**Task statement:**
Repetition must be exact and must stop with the line bearing "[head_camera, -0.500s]". It begins at the first line of the records and includes no pictures.
* * *
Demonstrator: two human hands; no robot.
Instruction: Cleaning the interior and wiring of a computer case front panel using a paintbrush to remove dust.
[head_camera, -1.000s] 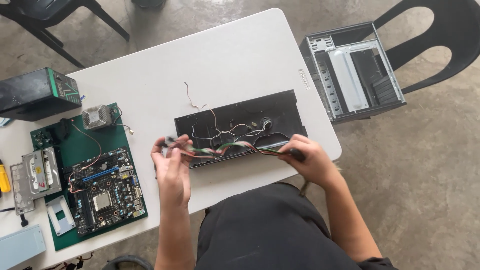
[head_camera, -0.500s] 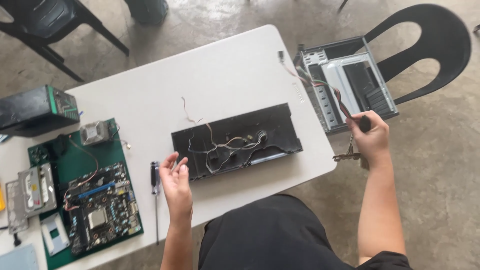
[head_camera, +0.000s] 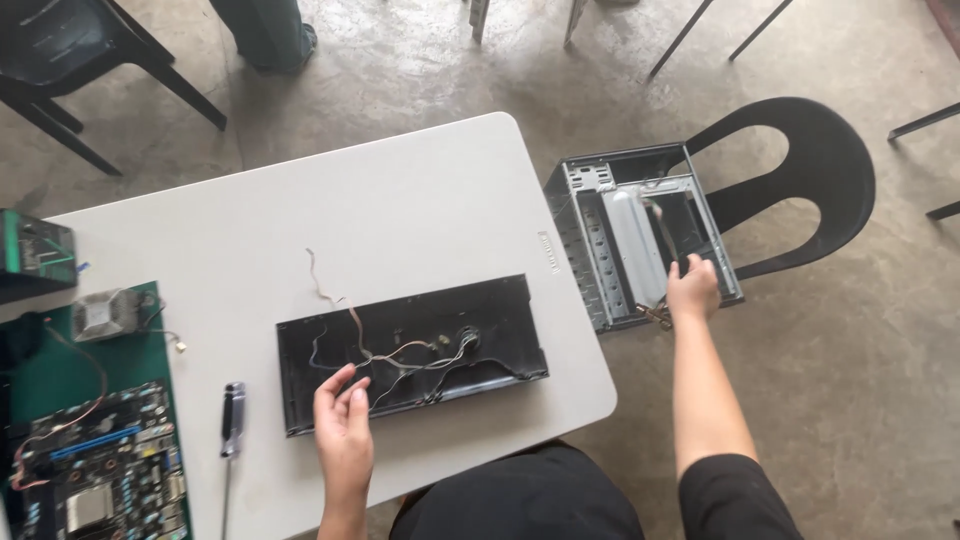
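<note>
**Hands at a black panel and an open computer case**

The left hand (head_camera: 343, 420), fingers loosely spread, rests on the near left part of the black panel (head_camera: 412, 352), which lies near the surface's (head_camera: 300, 230) front edge with loose wires (head_camera: 400, 350) on it. The right hand (head_camera: 692, 290), curled, reaches into the grey case (head_camera: 590, 250) on a black chair (head_camera: 800, 170) beyond the right edge; whether it grips anything cannot be told. A screwdriver (head_camera: 232, 420) lies left of the panel.

The scene is lit evenly by soft daylight. The white rectangular plastic table (head_camera: 400, 210) is rendered bright without glare. Only faint shadows are cast on the grey concrete floor (head_camera: 880, 400). Slight blur is seen throughout.
</note>
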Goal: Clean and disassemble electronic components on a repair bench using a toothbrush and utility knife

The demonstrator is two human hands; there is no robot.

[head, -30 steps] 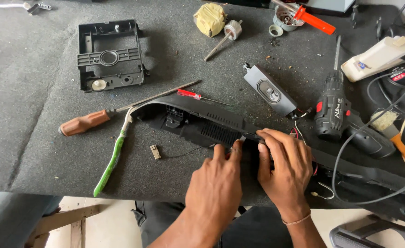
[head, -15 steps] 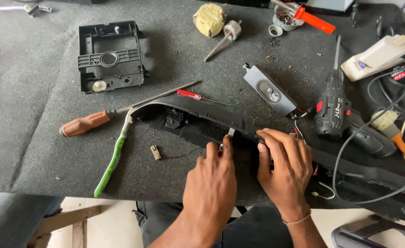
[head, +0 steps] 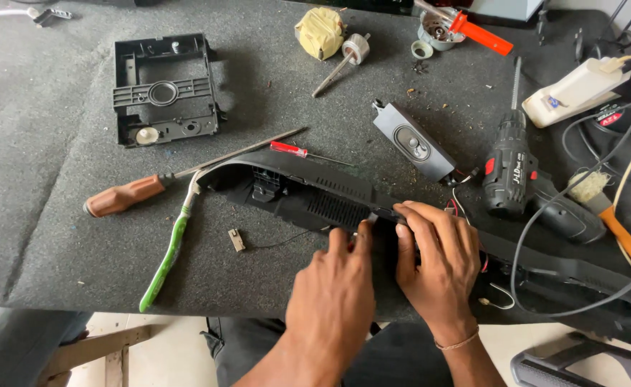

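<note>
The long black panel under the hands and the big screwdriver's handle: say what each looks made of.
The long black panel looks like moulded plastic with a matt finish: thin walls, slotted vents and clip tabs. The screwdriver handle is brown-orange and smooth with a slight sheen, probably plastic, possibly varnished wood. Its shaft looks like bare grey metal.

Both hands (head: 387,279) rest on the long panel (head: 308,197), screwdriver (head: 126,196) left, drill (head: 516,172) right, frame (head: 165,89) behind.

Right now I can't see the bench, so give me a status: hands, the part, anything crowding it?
Both hands, left and right, on the long black panel. Fingers pressing mid-panel. Drill and cables close at right.
</note>
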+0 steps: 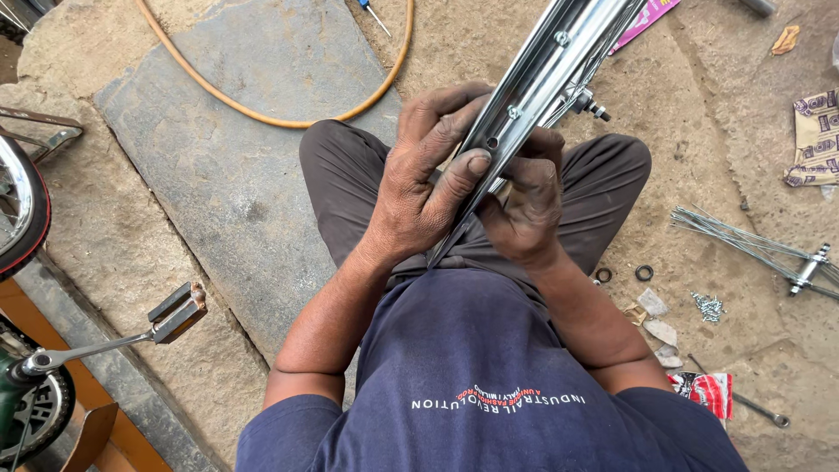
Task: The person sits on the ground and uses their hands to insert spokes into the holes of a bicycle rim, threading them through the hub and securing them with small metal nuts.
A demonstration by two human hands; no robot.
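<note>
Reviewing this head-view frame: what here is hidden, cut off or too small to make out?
- Chrome wheel rim: the top edge cuts it off.
- Right hand: fingertips hidden behind the rim; what they pinch cannot be told.
- Left hand: its palm faces away, so the grip is unclear.
- Small loose parts on the ground: too small to identify.
- Parked bicycle: cut by the left edge.

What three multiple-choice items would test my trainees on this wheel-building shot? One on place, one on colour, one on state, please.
1. Where does the bundle of loose spokes lie? A on the lap; B on the ground at the right; C on the stone slab.
2. What colour is the hose? A orange; B blue; C black.
3. How is the rim held? A lying flat; B by one hand; C by both hands.

Answers: B, beside the hub; A, it curves across the slab; C, the left hand and right hand clasp it.
</note>
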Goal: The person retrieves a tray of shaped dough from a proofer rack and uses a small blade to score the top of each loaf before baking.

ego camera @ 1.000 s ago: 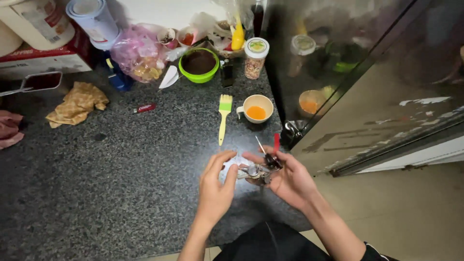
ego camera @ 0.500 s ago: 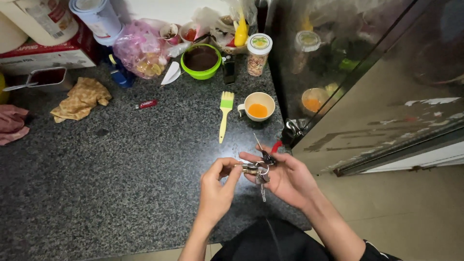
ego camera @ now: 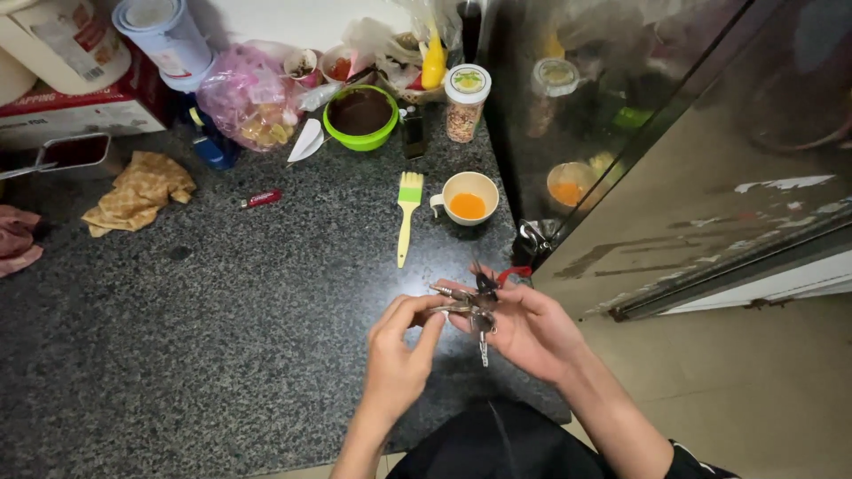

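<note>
Speckled granite counter | both hands pinch metal key bunch | left hand | right hand

Two hands, left and right, at 6 o'clock over the counter, w/ one key bunch between them. One brush and one cup of orange sauce approx. at center. One green bowl and one jar at 12. One pink bag and one tumbler at 11. One yellow cloth and one red lighter at 10. One yellow bottle at 12.
</note>
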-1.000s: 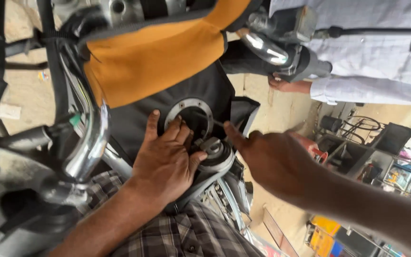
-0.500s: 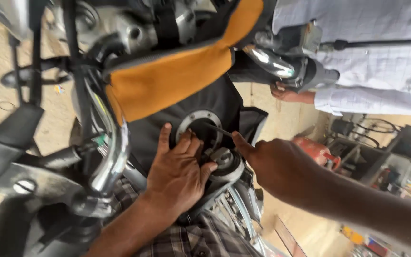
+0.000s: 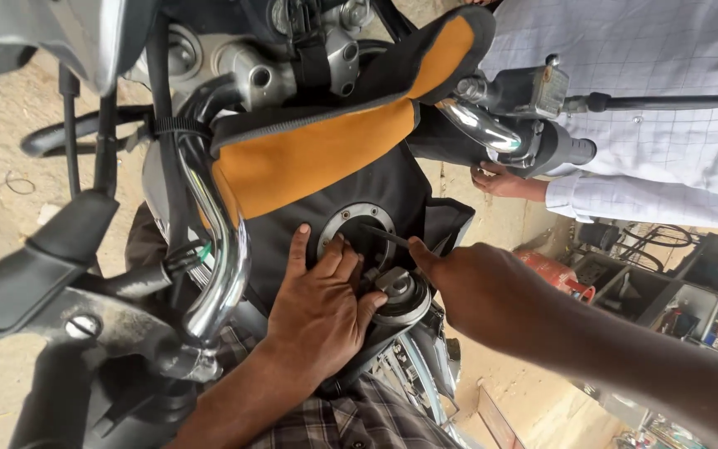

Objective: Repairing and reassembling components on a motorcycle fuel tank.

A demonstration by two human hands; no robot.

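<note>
- Sandy, dusty ground (image 3: 10,249) lies behind a motorcycle seen from above, with shop clutter and dark trays at the far right edge.
- Far left, a black lever and grip (image 3: 51,266) reach across the view, joined to a chrome handlebar (image 3: 222,266) that curves down beside the tank.
- An orange and black padded cover (image 3: 317,158) is draped over the fuel tank, its black part running down round the filler opening.
- The left hand (image 3: 322,312) lies flat on the black cover, fingers spread and apart, fingertips touching the lower rim of the round metal filler ring (image 3: 357,226); it grips nothing that I can see.
- Just right of that hand's thumb sits the hinged fuel cap (image 3: 400,291), swung open and tilted, its silver underside showing.
- The right hand (image 3: 475,287) comes in from the right with its fingers drawn together round a thin dark tool (image 3: 386,236), whose tip points into the filler opening; the exact grip is hidden behind the knuckles.
- Upper right, the other chrome bar end and a brake reservoir (image 3: 533,87) stand in front of another person in a pale checked shirt (image 3: 650,75), whose hand (image 3: 504,183) rests near the tank's edge.
</note>
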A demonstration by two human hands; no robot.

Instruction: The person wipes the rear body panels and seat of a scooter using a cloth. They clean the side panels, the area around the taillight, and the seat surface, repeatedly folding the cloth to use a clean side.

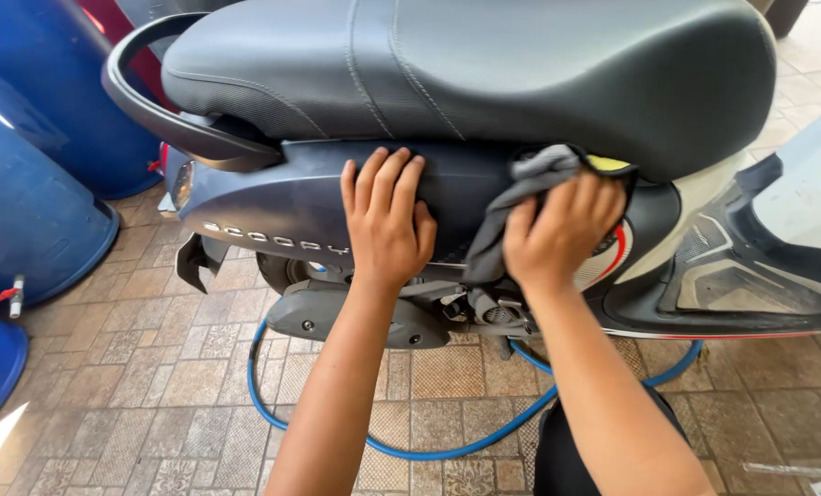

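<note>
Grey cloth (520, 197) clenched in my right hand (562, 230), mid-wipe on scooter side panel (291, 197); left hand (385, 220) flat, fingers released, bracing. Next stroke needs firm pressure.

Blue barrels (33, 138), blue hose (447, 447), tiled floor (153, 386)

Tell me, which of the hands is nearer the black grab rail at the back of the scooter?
Left. The left hand lies flat on the dark side panel, just right of the grab rail; the right hand presses a grey cloth farther right.

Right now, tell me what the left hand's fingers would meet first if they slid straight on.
Probably the underside edge of the black seat; the left hand lies flat on the dark side panel, pointing up.
</note>
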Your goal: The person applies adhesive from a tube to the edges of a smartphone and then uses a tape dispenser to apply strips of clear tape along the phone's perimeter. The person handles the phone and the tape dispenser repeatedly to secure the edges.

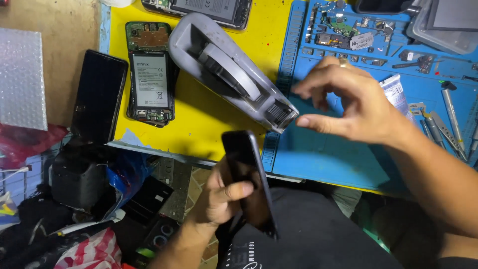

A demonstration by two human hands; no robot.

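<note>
My left hand [221, 197] grips a black phone [247, 172] by its lower half, near my lap, its dark screen tilted up toward the bench edge. My right hand [348, 102] hovers over the blue work mat [323, 159], fingers spread and holding nothing, its thumb tip close to the cutter end of a grey tape dispenser [231, 69]. The dispenser lies across the yellow mat [209, 124] just above the phone.
An opened phone with its battery showing [150, 82] lies on the yellow mat, a black phone [98, 94] left of it, another opened phone [209, 10] at the top. Small parts [343, 32], tweezers and screwdrivers [450, 119] and a tube [397, 92] lie on the blue mat. Bubble wrap [22, 77] far left.
</note>
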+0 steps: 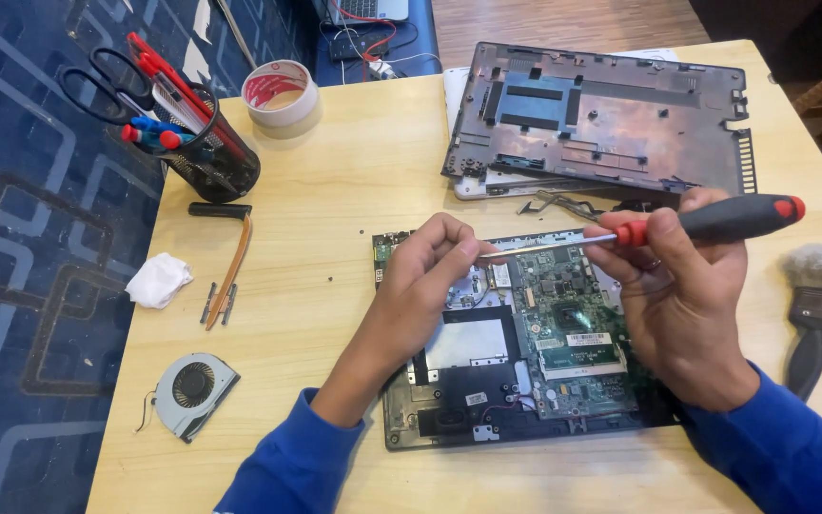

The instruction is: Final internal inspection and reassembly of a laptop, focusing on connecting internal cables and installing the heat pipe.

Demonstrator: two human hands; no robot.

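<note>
An opened laptop base with a green circuit board lies on the wooden table before me. My right hand grips a screwdriver with a black and red handle, held level above the board. Its metal shaft points left to my left hand, whose fingertips pinch the tip. Both hands hover over the upper part of the laptop base.
A removed laptop bottom cover lies upside down at the back. A copper heat pipe, a cooling fan, a crumpled tissue, a tape roll and a mesh pen holder with scissors sit left. A brush lies right.
</note>
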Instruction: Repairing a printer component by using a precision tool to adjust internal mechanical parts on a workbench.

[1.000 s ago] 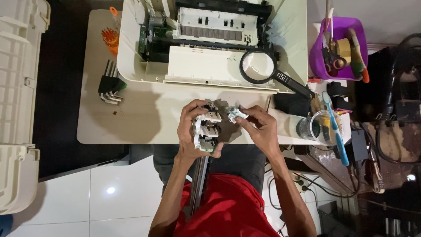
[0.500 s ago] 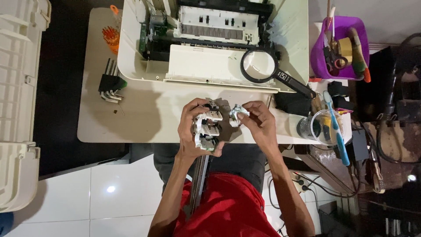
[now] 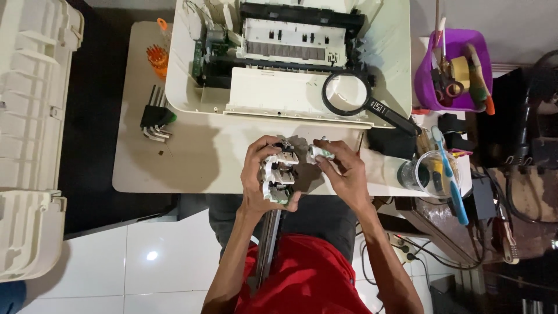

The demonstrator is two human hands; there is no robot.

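Observation:
My left hand [image 3: 258, 177] grips a white plastic printer carriage part [image 3: 279, 174] with dark slots, held upright over the near edge of the cream table [image 3: 192, 168]. My right hand [image 3: 343, 171] pinches a small white piece with a green tint [image 3: 320, 153] just right of the carriage, a short gap between them. Behind both hands lies the opened cream printer [image 3: 279, 58] with its black inner frame exposed.
A black magnifying glass [image 3: 360, 99] rests on the printer's right side. Hex keys [image 3: 154, 119] and orange bits [image 3: 157, 55] lie at the left. A purple tool tub [image 3: 456, 70], a clear cup with a blue toothbrush [image 3: 436, 171] and a cream cover [image 3: 32, 139] flank the table.
My right hand with the small piece has shifted slightly up and away from the carriage part. My left hand holds almost still.

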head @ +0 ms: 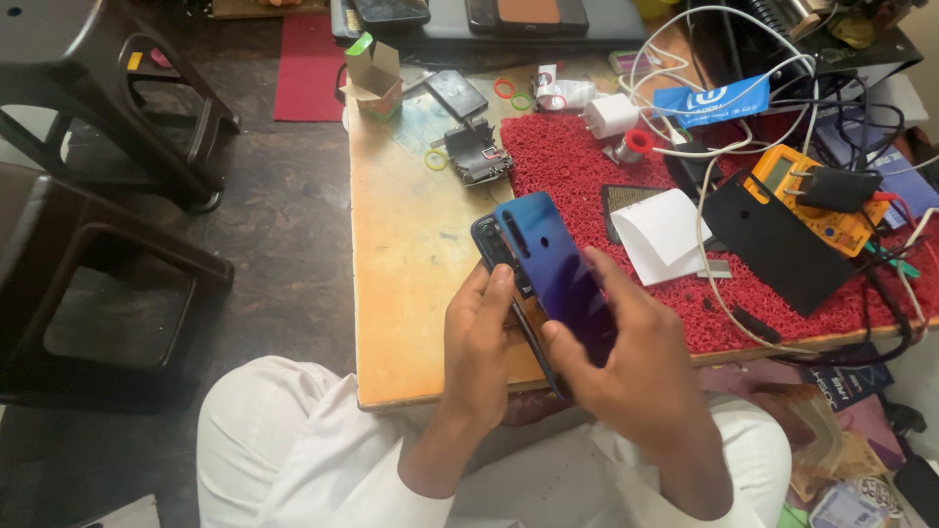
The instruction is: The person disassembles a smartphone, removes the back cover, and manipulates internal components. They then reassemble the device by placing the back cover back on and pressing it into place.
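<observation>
Left hand (479, 342): we clasp the dark phone body (489, 244) by its left edge.
Right hand (626, 362): our fingers close on the blue back cover (553, 264).
Room: bare wooden table (411, 244) lies left; the cluttered red mat (587, 176) lies right.

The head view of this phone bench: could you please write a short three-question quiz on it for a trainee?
1. True or false: the blue back cover is lifted partly off the phone body.
2. Which hand grips the cover: A) left hand B) right hand?
3. What colour is the mat under the multimeter?

Key: 1 true, the cover sits askew above the dark body. 2 B; the left hand supports the body. 3 red.
</observation>
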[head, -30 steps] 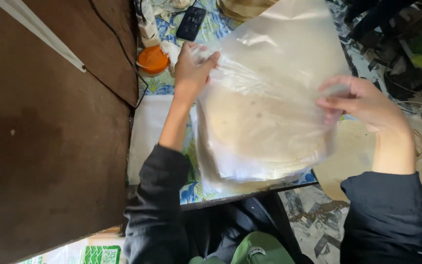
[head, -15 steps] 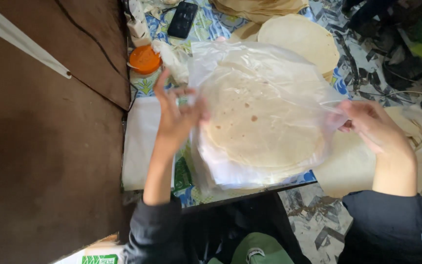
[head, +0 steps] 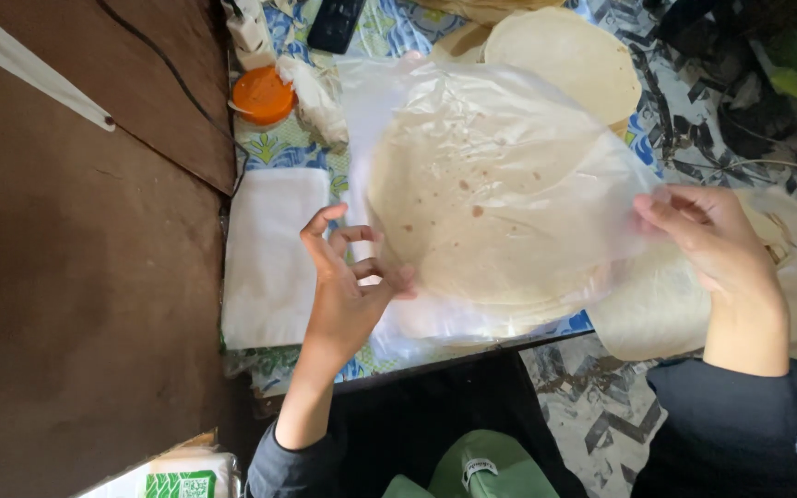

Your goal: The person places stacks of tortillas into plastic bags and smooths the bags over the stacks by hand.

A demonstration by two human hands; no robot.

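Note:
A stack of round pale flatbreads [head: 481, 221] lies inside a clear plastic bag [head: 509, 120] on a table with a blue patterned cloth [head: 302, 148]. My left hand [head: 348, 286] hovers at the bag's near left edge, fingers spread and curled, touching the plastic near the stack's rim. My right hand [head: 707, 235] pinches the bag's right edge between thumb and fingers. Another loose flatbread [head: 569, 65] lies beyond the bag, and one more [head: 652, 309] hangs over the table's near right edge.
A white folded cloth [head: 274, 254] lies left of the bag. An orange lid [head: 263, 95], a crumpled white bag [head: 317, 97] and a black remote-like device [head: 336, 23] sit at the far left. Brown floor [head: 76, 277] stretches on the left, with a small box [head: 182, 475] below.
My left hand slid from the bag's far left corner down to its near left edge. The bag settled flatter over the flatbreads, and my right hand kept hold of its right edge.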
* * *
**The completed task:**
Demonstrator: two human hands; no robot.
Instruction: Cleaning the interior and wiring of a computer case front panel using a paintbrush to remove dust.
[head_camera, -1.000s] 
[head_camera, -0.500s] 

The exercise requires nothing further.